Findings Nos. 9, 10, 11 and 14 are reversed, and the Conclusion of Law of the Referee is vacated.

The remaining findings are made the findings of this Court, and this Court finds in addition that the trustee and interested creditors acted in a proper and legal manner in the matter of the liquidation of the asset consisting of the interest of Julian S. Brown in the estate of his mother.

The Court concludes that the creditors in this estate are entitled to payment in the face amount of their respective allowed claims, with interest to the date of payment at six percent.

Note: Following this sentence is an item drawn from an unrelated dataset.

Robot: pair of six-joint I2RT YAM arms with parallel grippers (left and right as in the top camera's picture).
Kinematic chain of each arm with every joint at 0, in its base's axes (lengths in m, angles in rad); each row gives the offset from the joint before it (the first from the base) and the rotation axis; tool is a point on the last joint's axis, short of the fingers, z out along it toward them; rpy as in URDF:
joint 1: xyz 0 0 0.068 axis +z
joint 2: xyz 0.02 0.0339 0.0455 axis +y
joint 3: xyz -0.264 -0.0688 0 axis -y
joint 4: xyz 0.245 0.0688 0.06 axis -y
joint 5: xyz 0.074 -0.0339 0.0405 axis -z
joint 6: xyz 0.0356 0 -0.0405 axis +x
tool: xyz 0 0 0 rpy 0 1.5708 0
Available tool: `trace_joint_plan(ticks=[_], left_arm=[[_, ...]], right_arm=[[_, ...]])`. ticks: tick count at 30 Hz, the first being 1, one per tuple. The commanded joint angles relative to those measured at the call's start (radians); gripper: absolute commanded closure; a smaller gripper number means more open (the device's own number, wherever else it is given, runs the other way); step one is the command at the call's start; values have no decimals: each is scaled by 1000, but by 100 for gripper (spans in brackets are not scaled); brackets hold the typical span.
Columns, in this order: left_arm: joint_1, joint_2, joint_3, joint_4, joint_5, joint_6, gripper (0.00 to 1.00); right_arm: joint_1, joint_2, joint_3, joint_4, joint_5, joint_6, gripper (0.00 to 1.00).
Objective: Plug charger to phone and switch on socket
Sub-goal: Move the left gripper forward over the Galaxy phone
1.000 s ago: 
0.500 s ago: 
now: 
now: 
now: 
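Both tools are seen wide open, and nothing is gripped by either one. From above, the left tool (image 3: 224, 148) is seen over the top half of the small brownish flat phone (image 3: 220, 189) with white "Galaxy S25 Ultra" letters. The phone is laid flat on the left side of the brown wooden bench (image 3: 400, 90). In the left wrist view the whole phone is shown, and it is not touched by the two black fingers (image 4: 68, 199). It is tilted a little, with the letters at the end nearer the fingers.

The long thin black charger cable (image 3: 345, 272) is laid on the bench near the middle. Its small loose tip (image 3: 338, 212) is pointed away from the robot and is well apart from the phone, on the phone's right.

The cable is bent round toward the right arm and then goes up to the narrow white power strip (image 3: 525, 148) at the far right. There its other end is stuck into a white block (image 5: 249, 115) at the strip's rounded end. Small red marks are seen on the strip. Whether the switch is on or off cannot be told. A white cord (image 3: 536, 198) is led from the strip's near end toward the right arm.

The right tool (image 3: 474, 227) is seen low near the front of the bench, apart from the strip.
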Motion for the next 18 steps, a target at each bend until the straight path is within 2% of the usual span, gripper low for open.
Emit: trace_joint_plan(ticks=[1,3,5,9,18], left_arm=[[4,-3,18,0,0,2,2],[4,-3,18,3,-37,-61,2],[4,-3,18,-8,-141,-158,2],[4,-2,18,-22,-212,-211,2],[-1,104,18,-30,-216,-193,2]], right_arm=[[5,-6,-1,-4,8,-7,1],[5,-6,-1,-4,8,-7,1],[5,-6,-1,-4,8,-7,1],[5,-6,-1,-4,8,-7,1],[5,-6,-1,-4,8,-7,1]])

It is deemed advisable to add a word of explanation. The outline of the above decision was dictated within a short time after the controversy was submitted in 1949. The decision was delayed for the reason that the amount of allowances had not been fixed, and it was apparent that the question of interest might be entirely academic, depending upon the total amount of the allowances. The Court is now informed that all creditors have been paid in full, with interest to May 22, 1936; that allowances have been made by the Referee, and upon payment of same there will remain a surplus in the hands of the trustee in the amount of approximately $25,000.

An argument was made that, since the value of the use of money in the last ten or twelve years has declined, interest, if allowed, should be fixed at a rate less than that recognized as the legal rate in the State of New York. The argument is now of no importance, since it is self-evident that only a pro rata payment of interest can be made. The allowed claims are so large in amount and the time of payment being about 1949, it is apparent that, even if interest is fixed at a lesser rate than six percent, same could not be paid in full.

An appropriate order will be submitted accordingly. If same is not agreed upon, it may be settled on three days’ notice.